About this exercise:
Start at the line below containing "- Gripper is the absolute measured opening" and stop at the line containing "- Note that". Repeat every line of that stretch exactly, and nothing outside it.

Collected data:

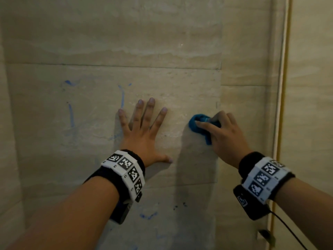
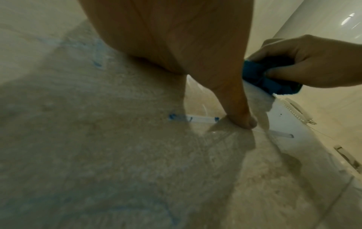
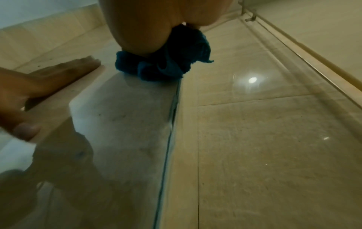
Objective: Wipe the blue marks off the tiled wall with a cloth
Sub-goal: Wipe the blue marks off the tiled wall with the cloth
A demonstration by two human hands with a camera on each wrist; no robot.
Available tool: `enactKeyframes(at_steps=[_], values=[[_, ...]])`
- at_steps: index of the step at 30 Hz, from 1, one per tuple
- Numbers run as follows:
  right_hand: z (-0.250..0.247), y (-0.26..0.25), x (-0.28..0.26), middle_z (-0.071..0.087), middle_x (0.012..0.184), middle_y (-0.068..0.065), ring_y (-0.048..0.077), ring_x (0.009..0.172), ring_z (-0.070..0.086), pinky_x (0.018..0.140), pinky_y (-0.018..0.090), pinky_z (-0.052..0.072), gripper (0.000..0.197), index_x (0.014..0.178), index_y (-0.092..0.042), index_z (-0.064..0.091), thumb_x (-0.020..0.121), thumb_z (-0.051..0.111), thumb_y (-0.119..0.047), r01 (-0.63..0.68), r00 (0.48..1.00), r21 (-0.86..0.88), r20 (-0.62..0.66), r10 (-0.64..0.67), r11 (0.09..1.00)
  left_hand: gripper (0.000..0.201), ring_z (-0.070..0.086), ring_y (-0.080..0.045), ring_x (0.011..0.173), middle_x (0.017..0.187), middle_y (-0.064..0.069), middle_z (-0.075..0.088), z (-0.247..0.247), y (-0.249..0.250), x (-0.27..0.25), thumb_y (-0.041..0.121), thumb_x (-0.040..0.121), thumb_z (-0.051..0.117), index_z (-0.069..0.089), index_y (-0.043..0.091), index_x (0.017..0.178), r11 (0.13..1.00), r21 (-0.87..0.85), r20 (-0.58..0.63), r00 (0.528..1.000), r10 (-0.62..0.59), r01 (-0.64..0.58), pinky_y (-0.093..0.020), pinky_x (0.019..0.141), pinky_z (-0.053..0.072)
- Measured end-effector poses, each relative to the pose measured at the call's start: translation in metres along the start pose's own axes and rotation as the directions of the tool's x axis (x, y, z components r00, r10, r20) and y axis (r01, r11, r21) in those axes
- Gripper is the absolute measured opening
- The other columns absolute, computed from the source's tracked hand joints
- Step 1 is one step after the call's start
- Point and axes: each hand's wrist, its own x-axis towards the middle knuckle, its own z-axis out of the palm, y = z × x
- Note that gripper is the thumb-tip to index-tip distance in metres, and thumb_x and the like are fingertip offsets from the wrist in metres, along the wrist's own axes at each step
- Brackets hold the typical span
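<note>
The beige tiled wall (image 1: 162, 33) fills the head view. Blue marks show on it: a vertical stroke (image 1: 122, 98) just above my left fingers, another stroke (image 1: 71, 114) farther left, a short dash (image 1: 69, 82) up left, and smudges (image 1: 147, 215) low down. My left hand (image 1: 144, 127) lies flat on the wall with its fingers spread and holds nothing. My right hand (image 1: 221, 130) grips a bunched blue cloth (image 1: 197, 126) and presses it against the tile to the right of the left hand. The cloth (image 3: 162, 65) also shows under the palm in the right wrist view, and the cloth (image 2: 268, 82) in the left wrist view.
A vertical tile edge (image 1: 220, 87) runs just right of the cloth. A gold trim strip (image 1: 283, 87) stands at the far right, with a small fitting (image 1: 266, 235) near its foot. A horizontal grout line (image 1: 108, 64) crosses above the marks.
</note>
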Motion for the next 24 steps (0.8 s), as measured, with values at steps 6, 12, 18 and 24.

Written response:
- Gripper is the absolute measured opening
- The other columns absolute, computed from the source's tracked hand joints
- Step 1 is one step after the call's start
- Point and axes: each hand's wrist, its own x-axis towards the middle knuckle, its own z-axis out of the palm, y = z × x
- Note that gripper is the thumb-tip to index-tip distance in metres, and thumb_x and the like are fingertip offsets from the wrist in metres, along the wrist's own axes at each step

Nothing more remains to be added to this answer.